Each line below must be printed again exactly.
---------- PROVIDED ENTRIES
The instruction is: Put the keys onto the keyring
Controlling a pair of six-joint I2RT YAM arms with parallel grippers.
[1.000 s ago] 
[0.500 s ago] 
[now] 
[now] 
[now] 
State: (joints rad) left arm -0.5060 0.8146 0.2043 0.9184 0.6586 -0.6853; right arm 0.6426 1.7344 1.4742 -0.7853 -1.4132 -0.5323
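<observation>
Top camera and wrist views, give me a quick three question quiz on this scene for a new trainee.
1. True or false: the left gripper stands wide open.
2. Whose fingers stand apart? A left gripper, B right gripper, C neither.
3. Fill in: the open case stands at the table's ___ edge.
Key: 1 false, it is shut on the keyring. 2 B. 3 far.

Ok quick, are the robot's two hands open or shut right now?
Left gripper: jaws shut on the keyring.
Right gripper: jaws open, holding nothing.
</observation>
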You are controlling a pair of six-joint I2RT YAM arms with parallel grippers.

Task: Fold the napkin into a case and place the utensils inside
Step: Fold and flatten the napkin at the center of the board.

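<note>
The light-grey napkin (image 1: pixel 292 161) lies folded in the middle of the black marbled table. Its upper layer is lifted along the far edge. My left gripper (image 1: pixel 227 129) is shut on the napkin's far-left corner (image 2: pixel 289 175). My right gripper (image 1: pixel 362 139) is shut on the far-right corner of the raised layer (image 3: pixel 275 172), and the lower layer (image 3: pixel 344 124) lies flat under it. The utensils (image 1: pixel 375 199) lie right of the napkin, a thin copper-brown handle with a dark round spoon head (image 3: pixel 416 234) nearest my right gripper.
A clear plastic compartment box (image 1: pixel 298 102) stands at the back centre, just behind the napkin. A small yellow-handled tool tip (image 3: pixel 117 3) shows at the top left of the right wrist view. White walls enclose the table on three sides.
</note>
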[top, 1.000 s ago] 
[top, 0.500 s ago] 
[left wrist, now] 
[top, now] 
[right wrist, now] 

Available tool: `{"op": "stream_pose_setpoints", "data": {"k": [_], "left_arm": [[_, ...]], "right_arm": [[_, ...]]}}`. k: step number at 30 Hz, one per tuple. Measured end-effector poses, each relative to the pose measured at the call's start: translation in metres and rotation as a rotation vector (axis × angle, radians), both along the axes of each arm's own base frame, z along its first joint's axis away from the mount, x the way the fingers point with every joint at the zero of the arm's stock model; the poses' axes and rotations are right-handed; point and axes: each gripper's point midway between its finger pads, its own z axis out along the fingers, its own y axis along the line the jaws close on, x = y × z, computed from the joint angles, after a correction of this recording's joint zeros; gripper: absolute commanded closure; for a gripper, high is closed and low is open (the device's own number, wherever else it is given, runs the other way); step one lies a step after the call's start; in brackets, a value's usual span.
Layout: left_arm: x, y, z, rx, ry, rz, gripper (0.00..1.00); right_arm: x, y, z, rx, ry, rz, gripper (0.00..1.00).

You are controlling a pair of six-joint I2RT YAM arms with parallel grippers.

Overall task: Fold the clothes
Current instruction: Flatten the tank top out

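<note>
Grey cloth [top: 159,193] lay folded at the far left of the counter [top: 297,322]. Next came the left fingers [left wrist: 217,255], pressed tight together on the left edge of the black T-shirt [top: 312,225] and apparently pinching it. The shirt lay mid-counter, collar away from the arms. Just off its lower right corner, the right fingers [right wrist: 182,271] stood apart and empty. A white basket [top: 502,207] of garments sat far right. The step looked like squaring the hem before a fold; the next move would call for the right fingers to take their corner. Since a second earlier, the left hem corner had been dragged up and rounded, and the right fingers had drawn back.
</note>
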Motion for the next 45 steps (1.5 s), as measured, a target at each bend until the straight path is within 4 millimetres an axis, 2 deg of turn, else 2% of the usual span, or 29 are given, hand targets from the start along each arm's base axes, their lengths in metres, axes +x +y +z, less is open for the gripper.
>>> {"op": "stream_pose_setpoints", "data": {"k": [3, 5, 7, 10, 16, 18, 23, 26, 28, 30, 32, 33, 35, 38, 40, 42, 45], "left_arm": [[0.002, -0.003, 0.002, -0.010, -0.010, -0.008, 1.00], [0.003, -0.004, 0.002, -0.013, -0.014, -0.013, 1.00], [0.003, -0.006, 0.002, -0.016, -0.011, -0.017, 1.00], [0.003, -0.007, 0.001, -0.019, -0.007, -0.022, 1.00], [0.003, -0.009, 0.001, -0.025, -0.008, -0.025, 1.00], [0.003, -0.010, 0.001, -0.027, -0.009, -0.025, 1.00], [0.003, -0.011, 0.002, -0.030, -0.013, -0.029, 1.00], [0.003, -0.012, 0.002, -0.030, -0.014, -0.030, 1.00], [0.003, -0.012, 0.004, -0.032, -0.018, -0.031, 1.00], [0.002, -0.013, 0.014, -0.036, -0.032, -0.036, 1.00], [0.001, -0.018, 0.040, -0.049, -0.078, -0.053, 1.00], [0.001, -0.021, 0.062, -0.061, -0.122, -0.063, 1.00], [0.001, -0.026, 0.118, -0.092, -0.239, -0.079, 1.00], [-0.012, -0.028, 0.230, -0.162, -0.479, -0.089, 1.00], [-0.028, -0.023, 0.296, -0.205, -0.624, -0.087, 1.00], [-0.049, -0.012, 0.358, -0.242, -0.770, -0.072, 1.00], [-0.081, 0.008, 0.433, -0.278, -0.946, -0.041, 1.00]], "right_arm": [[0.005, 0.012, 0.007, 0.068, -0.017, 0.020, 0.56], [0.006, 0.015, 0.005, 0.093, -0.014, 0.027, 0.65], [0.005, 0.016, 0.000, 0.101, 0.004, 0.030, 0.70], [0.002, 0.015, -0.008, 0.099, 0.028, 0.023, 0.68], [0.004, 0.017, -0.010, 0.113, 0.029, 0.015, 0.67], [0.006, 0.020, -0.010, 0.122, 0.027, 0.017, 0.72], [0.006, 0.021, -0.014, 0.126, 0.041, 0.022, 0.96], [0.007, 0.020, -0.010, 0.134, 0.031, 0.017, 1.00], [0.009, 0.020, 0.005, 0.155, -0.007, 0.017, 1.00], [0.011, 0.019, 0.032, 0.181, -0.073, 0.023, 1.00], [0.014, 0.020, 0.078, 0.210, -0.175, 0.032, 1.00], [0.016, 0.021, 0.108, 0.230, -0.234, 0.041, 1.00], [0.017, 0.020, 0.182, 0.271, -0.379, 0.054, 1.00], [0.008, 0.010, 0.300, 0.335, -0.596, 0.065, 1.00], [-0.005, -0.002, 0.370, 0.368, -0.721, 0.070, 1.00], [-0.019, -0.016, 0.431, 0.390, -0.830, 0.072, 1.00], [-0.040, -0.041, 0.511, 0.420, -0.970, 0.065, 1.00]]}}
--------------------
**RESULT**:
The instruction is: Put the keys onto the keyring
Controlling a pair of six-joint I2RT YAM arms with parallel grippers.
[1.000 s ago] 
[0.500 s ago] 
[now] 
[now] 
[now] 
State: (joints rad) left arm -0.5060 0.8146 0.2043 0.9184 0.6586 -0.6853; right arm 0.6426 1.7344 1.4742 -0.7853 -1.4132 -0.5323
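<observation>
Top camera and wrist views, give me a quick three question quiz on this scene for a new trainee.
1. True or false: the left gripper stands wide open.
2. Whose fingers stand apart? A left gripper, B right gripper, C neither.
3. Fill in: the open case stands at the table's ___ edge.
Key: 1 false, it is shut on the keyring. 2 B. 3 far.

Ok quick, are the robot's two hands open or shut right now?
Left gripper: jaws shut on the keyring.
Right gripper: jaws open, holding nothing.
</observation>
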You are controlling a pair of six-joint I2RT YAM arms with parallel grippers.

Task: Fold the napkin into a case and place the utensils inside
Step: Fold and flatten the napkin at the center of the board.

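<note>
The light-grey napkin (image 1: pixel 292 161) lies folded in the middle of the black marbled table. Its upper layer is lifted along the far edge. My left gripper (image 1: pixel 227 129) is shut on the napkin's far-left corner (image 2: pixel 289 175). My right gripper (image 1: pixel 362 139) is shut on the far-right corner of the raised layer (image 3: pixel 275 172), and the lower layer (image 3: pixel 344 124) lies flat under it. The utensils (image 1: pixel 375 199) lie right of the napkin, a thin copper-brown handle with a dark round spoon head (image 3: pixel 416 234) nearest my right gripper.
A clear plastic compartment box (image 1: pixel 298 102) stands at the back centre, just behind the napkin. A small yellow-handled tool tip (image 3: pixel 117 3) shows at the top left of the right wrist view. White walls enclose the table on three sides.
</note>
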[top, 1.000 s ago] 
[top, 0.500 s ago] 
[left wrist, now] 
[top, now] 
[right wrist, now] 

Available tool: `{"op": "stream_pose_setpoints", "data": {"k": [_], "left_arm": [[_, ...]], "right_arm": [[_, ...]]}}`. k: step number at 30 Hz, one per tuple. Measured end-effector poses, each relative to the pose measured at the call's start: translation in metres and rotation as a rotation vector (axis × angle, radians), both along the axes of each arm's own base frame, z along its first joint's axis away from the mount, x the way the fingers point with every joint at the zero of the arm's stock model; the poses' axes and rotations are right-handed; point and axes: each gripper's point midway between its finger pads, its own z axis out along the fingers, its own y axis along the line the jaws close on, x = y × z, computed from the joint angles, after a correction of this recording's joint zeros; gripper: absolute commanded closure; for a gripper, high is closed and low is open (the device's own number, wherever else it is given, runs the other way); step one lies a step after the call's start; in brackets, a value's usual span.
Layout: left_arm: x, y, z, rx, ry, rz, gripper (0.00..1.00); right_arm: x, y, z, rx, ry, rz, gripper (0.00..1.00).

You are controlling a pair of six-joint I2RT YAM arms with parallel grippers.

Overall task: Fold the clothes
Current instruction: Flatten the tank top out

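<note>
Grey cloth [top: 159,193] lay folded at the far left of the counter [top: 297,322]. Next came the left fingers [left wrist: 217,255], pressed tight together on the left edge of the black T-shirt [top: 312,225] and apparently pinching it. The shirt lay mid-counter, collar away from the arms. Just off its lower right corner, the right fingers [right wrist: 182,271] stood apart and empty. A white basket [top: 502,207] of garments sat far right. The step looked like squaring the hem before a fold; the next move would call for the right fingers to take their corner. Since a second earlier, the left hem corner had been dragged up and rounded, and the right fingers had drawn back.
</note>
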Motion for the next 45 steps (1.5 s), as measured, a target at each bend until the straight path is within 4 millimetres an axis, 2 deg of turn, else 2% of the usual span, or 29 are given, hand targets from the start along each arm's base axes, their lengths in metres, axes +x +y +z, less is open for the gripper.
>>> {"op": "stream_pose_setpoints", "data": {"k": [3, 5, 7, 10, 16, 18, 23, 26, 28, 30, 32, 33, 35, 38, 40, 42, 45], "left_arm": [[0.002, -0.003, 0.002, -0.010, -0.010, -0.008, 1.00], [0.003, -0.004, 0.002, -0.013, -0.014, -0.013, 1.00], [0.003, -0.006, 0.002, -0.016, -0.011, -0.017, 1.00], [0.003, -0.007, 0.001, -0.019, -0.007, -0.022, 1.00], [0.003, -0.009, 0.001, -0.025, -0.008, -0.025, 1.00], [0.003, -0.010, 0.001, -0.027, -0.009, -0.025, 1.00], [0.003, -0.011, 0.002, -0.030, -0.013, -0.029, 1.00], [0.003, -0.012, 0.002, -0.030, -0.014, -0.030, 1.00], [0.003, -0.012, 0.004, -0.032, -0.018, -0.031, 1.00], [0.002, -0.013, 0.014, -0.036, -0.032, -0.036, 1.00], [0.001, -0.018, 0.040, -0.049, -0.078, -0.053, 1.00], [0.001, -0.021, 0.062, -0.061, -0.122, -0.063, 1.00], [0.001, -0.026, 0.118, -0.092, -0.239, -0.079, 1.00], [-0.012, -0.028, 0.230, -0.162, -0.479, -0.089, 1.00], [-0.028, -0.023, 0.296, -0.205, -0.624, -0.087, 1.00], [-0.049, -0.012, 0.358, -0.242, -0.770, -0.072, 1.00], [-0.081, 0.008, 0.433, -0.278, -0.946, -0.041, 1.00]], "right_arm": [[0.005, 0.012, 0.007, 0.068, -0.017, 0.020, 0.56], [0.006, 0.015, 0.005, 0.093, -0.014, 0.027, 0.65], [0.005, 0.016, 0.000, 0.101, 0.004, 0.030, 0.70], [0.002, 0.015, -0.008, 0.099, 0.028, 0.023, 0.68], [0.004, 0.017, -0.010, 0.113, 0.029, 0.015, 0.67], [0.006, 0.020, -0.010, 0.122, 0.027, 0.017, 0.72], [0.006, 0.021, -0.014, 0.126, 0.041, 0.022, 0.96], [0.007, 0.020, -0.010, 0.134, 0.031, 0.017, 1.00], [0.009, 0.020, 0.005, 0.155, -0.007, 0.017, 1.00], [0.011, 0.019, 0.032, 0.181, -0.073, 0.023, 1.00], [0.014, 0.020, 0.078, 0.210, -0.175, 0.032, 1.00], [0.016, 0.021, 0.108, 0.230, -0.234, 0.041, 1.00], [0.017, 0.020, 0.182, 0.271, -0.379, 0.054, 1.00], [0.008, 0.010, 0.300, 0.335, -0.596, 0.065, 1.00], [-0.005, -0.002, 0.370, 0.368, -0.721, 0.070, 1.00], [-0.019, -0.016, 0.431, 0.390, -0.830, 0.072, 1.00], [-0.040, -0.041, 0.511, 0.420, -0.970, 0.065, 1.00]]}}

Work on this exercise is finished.